Rakott Krumpli: This might be the ultimate Hungarian comfort food. This dish has layered potatoes interspersed with sausage, egg, and sour cream. Leave room for seconds!
Of course, we can't write a Budapest foodie guide without mentioning Hungary's famous drinks. (You need to know what to order in one of the iconic ruin bars, after all!)
Pálinka: This fruit brandy is one of Hungary's proudest exports. Famous for its high level of alcohol content (between 37% and 86%), you can try some of the iconic flavors, like apple, pear, grape, or sour cherry. Just make sure to be careful--it can sneak up on you!
Unicum: Speaking of famous Hungarian liqueur, Unicum is a Hungarian herbal liqueur or bitters, drunk as a digestif and apéritif. Invented in 1790, it's still going strong as one of Hungary's most beloved drinks. You can even visit the Unicum factory to see it being made!
Fröccs: This refreshing spritzer--made with white or rosé wine--comes into its own during the summer months. You'll see people drinking it on terraces by the riverside or making it for themselves in one of Budapest's parks. Did you know there are quite a few variations of fröccs? The most common ones are
Kisfröccs: 1 part wine, 1 part seltzer water
Hosszulepés: 1 part wine, 2 parts seltzer water
Nagyfröccs: 2 parts wine, 1 part seltzer water
Check out our guide here to learn more!
Of course, the price varies across the city, but it's not uncommon to be able to have an entree, alcoholic drink, and dessert for around 7000 HUF/~$17. For an alternative experience of Hungarian food that can make your money stretch, check out the street food scene in Budapest (Bors Gasztrobar and Karavan are two of our favorites). If you'd really like to get some bang for your buck, try one of these all you can eat restaurants in Budapest.
You might wonder where the best place to try Hungarian food in Budapest is, and we wouldn't be doing our job if we didn't tell you about the Great Market Hall. This grand structure is a jewel on the Pest riverside, and quite hard to miss. You can easily get there by taking the number 2 or 47 tram to Fővám Tér.
This market is popular with locals and tourists alike. You can do your shopping on the lower levels, and once you're ready to eat a hot Hungarian meal, head upstairs to the food stalls above. Grab something to go á la carte, or sit down at one of the restaurants. As we said, this market is popular with tourists, so if you'd like an even more local (and likely cheaper experience), try one of Budapest's many other markets, such as Lehel Csarnok, Ráckóczi Téri Vásárcsarnok, or Fény Utcai Piác.

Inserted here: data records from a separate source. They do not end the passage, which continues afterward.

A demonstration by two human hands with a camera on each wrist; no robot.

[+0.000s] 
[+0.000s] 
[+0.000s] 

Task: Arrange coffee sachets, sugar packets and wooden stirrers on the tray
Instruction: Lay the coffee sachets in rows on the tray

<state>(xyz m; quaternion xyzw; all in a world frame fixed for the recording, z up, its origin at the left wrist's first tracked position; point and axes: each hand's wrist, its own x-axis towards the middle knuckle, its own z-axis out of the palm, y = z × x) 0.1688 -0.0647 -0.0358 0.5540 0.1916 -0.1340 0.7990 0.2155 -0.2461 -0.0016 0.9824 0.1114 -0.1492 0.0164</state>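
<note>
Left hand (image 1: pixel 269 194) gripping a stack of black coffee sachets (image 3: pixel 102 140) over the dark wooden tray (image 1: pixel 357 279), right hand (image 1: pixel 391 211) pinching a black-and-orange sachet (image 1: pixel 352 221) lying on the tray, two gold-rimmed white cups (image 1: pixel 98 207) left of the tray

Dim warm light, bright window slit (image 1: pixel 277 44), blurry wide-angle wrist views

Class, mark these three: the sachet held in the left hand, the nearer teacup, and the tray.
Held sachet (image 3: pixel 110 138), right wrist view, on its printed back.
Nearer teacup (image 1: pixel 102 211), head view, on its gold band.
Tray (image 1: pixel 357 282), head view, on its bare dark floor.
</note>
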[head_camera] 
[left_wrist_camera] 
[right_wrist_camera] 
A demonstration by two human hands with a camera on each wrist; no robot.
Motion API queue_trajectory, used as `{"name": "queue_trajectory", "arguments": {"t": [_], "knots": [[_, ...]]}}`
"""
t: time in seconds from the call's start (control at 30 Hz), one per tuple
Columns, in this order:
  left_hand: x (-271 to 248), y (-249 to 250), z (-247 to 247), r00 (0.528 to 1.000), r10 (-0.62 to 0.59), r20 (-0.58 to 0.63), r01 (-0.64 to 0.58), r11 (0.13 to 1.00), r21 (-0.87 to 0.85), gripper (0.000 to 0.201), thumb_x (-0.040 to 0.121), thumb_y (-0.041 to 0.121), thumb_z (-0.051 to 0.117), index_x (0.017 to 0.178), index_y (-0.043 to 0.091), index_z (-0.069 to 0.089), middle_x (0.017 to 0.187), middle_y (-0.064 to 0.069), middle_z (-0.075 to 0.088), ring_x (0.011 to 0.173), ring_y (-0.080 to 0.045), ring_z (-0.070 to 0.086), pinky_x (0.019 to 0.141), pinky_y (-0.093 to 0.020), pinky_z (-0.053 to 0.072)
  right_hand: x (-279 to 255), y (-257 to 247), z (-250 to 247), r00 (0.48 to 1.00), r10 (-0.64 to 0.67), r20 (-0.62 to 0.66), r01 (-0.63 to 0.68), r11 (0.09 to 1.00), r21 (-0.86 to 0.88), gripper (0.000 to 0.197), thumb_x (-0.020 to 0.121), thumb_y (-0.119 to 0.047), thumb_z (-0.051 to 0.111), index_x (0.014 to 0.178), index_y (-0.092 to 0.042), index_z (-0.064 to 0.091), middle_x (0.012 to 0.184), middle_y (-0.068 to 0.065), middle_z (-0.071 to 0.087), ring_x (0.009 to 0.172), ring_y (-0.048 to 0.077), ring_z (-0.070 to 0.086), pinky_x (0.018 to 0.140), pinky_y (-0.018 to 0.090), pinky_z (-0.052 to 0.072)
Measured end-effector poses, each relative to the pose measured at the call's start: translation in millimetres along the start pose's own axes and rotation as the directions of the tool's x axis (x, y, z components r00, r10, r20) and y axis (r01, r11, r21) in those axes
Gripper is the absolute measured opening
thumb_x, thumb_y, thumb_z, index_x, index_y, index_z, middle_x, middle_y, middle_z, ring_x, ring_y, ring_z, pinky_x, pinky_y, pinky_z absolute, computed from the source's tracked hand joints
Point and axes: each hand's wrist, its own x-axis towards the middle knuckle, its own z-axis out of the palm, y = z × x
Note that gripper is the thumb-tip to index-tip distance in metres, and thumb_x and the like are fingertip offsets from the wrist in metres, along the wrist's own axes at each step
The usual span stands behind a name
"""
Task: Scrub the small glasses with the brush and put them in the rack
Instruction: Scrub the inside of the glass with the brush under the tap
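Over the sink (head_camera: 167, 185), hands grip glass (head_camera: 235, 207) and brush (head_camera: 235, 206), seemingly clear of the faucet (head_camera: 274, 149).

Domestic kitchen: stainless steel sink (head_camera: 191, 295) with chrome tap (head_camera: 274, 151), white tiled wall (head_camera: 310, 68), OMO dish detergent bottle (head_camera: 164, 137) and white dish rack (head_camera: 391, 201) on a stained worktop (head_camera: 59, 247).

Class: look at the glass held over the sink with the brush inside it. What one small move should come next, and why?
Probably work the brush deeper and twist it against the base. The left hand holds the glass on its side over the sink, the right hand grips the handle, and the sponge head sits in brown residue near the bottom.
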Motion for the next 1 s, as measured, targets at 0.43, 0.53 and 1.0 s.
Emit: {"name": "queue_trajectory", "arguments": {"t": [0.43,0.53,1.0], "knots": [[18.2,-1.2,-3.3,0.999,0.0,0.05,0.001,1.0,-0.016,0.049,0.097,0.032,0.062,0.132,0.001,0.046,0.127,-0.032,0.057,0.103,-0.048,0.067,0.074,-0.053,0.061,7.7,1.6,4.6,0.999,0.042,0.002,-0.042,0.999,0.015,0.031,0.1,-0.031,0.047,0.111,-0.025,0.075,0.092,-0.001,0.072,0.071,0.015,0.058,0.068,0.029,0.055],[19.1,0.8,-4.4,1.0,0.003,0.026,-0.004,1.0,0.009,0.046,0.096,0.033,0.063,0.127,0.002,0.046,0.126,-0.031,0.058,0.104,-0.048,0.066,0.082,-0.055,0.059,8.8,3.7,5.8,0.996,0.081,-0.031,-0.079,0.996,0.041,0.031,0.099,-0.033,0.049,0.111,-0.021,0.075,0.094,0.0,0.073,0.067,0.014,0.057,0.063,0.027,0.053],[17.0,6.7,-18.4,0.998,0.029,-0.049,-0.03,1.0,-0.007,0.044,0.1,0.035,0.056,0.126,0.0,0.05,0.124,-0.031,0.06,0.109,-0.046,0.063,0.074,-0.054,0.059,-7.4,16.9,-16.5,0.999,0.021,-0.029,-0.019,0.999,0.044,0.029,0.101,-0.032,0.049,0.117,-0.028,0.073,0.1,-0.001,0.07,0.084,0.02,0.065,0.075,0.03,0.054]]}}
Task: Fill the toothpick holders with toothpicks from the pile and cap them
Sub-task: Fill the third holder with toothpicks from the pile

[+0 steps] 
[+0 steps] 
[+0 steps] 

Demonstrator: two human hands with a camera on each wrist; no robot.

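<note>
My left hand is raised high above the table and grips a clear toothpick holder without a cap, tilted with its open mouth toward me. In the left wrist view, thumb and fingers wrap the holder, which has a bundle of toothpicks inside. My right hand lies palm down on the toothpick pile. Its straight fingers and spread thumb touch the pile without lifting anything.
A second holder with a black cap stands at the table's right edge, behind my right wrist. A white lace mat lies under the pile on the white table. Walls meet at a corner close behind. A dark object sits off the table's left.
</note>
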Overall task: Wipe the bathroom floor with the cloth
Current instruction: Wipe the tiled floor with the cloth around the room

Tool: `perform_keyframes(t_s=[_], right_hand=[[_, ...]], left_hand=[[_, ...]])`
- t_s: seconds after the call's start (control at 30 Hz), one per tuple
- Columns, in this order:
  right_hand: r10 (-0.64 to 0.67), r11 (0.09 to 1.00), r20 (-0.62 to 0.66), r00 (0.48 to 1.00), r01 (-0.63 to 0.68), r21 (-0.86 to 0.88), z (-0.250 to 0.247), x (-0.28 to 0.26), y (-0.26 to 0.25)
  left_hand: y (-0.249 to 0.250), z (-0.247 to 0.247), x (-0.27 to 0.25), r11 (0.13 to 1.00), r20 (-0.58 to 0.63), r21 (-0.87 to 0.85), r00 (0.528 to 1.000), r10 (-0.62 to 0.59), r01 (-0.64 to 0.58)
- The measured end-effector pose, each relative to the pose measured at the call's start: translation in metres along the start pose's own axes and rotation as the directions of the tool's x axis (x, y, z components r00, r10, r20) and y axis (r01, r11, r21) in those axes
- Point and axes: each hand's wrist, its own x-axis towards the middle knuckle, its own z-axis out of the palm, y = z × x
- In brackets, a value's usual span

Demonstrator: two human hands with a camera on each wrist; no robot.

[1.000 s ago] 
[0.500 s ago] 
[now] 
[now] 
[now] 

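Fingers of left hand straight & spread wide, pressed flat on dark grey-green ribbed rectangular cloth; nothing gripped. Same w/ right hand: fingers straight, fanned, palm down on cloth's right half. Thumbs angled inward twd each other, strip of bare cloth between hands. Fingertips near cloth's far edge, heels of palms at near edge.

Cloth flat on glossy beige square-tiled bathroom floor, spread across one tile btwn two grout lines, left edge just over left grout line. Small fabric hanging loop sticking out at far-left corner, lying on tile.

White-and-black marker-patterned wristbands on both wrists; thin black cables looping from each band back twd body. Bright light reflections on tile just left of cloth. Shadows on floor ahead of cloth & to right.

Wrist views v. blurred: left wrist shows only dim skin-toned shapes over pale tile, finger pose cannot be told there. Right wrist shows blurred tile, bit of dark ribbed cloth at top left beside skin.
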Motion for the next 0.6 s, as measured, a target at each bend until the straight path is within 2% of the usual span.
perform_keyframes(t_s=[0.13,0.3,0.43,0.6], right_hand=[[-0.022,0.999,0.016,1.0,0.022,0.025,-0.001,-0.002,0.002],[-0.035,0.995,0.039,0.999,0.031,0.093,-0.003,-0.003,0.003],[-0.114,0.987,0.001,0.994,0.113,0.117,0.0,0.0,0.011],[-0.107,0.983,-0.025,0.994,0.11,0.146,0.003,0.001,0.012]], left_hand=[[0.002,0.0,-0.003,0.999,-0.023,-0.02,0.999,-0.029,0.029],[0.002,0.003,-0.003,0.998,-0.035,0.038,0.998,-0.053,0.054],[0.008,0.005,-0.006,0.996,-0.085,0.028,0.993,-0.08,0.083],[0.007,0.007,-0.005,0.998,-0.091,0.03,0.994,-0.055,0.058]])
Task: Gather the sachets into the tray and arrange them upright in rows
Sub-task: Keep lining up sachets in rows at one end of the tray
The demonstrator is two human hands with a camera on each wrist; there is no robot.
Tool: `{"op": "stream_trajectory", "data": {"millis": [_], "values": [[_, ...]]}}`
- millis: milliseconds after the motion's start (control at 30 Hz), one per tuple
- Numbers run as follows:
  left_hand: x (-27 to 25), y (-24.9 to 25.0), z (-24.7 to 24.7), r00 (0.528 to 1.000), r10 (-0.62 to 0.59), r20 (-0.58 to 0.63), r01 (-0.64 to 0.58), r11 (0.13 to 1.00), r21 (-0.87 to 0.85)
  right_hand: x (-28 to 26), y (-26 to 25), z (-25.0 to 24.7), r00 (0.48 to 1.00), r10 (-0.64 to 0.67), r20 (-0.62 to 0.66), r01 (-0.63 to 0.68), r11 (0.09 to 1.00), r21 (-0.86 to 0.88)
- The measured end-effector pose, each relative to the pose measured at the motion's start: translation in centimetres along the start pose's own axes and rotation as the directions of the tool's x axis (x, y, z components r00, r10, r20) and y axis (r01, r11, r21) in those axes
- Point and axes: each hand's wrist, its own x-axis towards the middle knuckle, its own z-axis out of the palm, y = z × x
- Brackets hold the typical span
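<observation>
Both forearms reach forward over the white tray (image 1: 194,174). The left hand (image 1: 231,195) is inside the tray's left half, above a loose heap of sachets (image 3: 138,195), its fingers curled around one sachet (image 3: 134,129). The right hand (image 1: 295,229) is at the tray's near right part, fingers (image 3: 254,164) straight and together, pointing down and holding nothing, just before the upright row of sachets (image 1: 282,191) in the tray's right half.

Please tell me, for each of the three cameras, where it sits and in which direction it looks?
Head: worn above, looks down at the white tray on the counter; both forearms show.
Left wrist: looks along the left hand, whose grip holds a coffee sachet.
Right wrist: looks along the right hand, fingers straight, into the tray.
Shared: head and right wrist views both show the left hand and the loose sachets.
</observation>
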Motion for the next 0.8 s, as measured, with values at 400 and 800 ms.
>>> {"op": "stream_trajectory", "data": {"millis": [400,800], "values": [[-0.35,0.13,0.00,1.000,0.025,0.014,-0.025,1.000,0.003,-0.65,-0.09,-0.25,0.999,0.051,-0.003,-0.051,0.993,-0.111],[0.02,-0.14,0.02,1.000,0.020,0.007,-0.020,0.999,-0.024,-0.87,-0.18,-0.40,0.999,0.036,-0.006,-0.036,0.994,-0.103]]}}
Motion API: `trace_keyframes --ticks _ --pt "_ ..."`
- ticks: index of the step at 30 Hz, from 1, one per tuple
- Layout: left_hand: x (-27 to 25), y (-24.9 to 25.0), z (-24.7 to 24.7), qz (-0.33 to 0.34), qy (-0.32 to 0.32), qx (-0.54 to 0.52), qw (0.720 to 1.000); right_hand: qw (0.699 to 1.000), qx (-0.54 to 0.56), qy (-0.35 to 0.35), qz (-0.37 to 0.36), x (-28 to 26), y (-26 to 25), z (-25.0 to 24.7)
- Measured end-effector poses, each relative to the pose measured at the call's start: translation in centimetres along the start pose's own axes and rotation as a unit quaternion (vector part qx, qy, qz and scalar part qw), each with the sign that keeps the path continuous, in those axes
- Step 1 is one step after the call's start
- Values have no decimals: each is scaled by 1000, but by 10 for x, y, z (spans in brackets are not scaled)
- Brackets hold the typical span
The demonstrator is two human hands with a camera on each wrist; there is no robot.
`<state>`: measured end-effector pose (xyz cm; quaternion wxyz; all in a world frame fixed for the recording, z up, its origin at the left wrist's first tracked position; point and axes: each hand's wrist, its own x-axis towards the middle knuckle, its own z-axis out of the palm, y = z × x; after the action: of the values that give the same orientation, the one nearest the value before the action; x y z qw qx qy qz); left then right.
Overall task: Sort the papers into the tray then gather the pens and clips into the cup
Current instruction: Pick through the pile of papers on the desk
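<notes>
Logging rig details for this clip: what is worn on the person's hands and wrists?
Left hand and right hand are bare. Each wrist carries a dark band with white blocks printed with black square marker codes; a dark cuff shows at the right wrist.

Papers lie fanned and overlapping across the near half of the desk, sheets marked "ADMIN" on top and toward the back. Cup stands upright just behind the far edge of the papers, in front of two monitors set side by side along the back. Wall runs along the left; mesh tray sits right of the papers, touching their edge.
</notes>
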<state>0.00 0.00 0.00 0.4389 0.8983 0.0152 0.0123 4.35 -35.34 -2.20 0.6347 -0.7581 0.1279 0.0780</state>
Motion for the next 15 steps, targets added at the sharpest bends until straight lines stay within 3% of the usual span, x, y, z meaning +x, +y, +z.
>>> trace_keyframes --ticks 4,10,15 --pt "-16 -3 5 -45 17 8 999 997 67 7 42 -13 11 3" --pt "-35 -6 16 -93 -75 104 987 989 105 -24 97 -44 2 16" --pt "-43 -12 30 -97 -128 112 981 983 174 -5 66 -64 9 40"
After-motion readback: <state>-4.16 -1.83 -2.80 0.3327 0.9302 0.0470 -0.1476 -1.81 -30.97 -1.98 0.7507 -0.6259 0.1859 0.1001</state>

Although a lot of classic Hungarian cuisine incorporates meat and heavy sauces, Budapest itself is quite an international city, which means it's adapted to international tastes. As the desire for vegetarian and vegan food has grown, more businesses have sprouted up to accommodate that. The Las Vegans street food market, for example, has lots of options in a pleasant open-air setting. Find out more about vegan food in Budapest here.
Budapest is no stranger to fine dining. Did you know that Budapest is home to seven Michelin-starred restaurants? Gastronomy lovers come from far and wide to taste the most creative spins on Hungarian cuisine. If you want to make a Michelin dining experience part of your trip to Budapest, make sure to plan ahead and make reservations. For more information, visit our guide to Michelin-starred restaurants in Budapest!
You will definitely have an amazing culinary experience at one of these restaurants. Just don’t forget to book a table in advance. Also, check out the Michelin Guide recommendations for more options!
When it comes to Hungarian cuisine, you just can't go wrong. There are so many options for finding delicious food in Budapest. Let this Budapest foodie guide lead you in the right direction! Jó étvágyat!